### Activity
Leaving out the images, please reproduce each line below exactly.

START Input data

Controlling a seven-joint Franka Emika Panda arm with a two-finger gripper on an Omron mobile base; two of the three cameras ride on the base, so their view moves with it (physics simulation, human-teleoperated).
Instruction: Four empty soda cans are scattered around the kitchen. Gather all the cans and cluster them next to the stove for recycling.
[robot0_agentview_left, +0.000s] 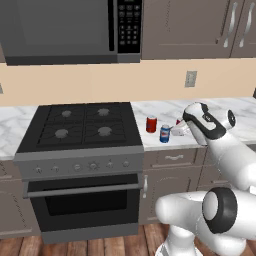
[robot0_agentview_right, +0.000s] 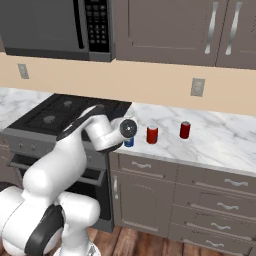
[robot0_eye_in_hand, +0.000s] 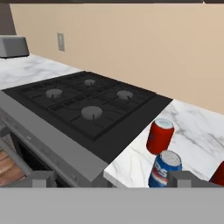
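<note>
Stove (robot0_agentview_left: 82, 125): wide range, black four-burner gas top, grey steel front w/ row of knobs, dark oven window, bar handle. Sits between marble table (robot0_agentview_left: 150, 111) sections, under the microwave (robot0_agentview_left: 65, 30).

Cans all upright on table just right of stove. Red can (robot0_agentview_left: 151, 124), silvery top, stands back from the front edge. Blue can (robot0_agentview_left: 165, 133), blue w/ red-white logo & silver top, stands just beside it, closer to table edge. In hand view the red can (robot0_eye_in_hand: 159, 136) is near the stove's right edge, blue can (robot0_eye_in_hand: 165, 169) in front of it, the two apart by a small gap. Second red can (robot0_agentview_right: 185, 130) further right, well apart from stove; in right base view it's right of the first red can (robot0_agentview_right: 152, 134), blue can (robot0_agentview_right: 129, 141) partly behind the arm.

Gripper (robot0_eye_in_hand: 109, 179): fingers spread wide, nothing held. Right fingertip (robot0_eye_in_hand: 183, 178) low beside blue can, can't tell if touching. Toaster-like grey box (robot0_eye_in_hand: 13, 46) on far table past stove.
</note>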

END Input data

### Result
Controlling a seven-joint Franka Emika Panda arm with a two-finger gripper on an Omron mobile base; two of the three cameras ride on the base, so their view moves with it (physics simulation, human-teleoperated).
Instruction: Four empty soda cans are scattered around the kitchen. Gather all the cans and cluster them next to the stove for recycling.
[robot0_agentview_left, +0.000s] 
[robot0_agentview_right, +0.000s] 
[robot0_eye_in_hand, +0.000s] 
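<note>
Stove (robot0_agentview_left: 82, 125): wide range, black four-burner gas top, grey steel front w/ row of knobs, dark oven window, bar handle. Sits between marble table (robot0_agentview_left: 150, 111) sections, under the microwave (robot0_agentview_left: 65, 30).

Cans all upright on table just right of stove. Red can (robot0_agentview_left: 151, 124), silvery top, stands back from the front edge. Blue can (robot0_agentview_left: 165, 133), blue w/ red-white logo & silver top, stands just beside it, closer to table edge. In hand view the red can (robot0_eye_in_hand: 159, 136) is near the stove's right edge, blue can (robot0_eye_in_hand: 165, 169) in front of it, the two apart by a small gap. Second red can (robot0_agentview_right: 185, 130) further right, well apart from stove; in right base view it's right of the first red can (robot0_agentview_right: 152, 134), blue can (robot0_agentview_right: 129, 141) partly behind the arm.

Gripper (robot0_eye_in_hand: 109, 179): fingers spread wide, nothing held. Right fingertip (robot0_eye_in_hand: 183, 178) low beside blue can, can't tell if touching. Toaster-like grey box (robot0_eye_in_hand: 13, 46) on far table past stove.
</note>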

The output contains the complete answer to the exercise.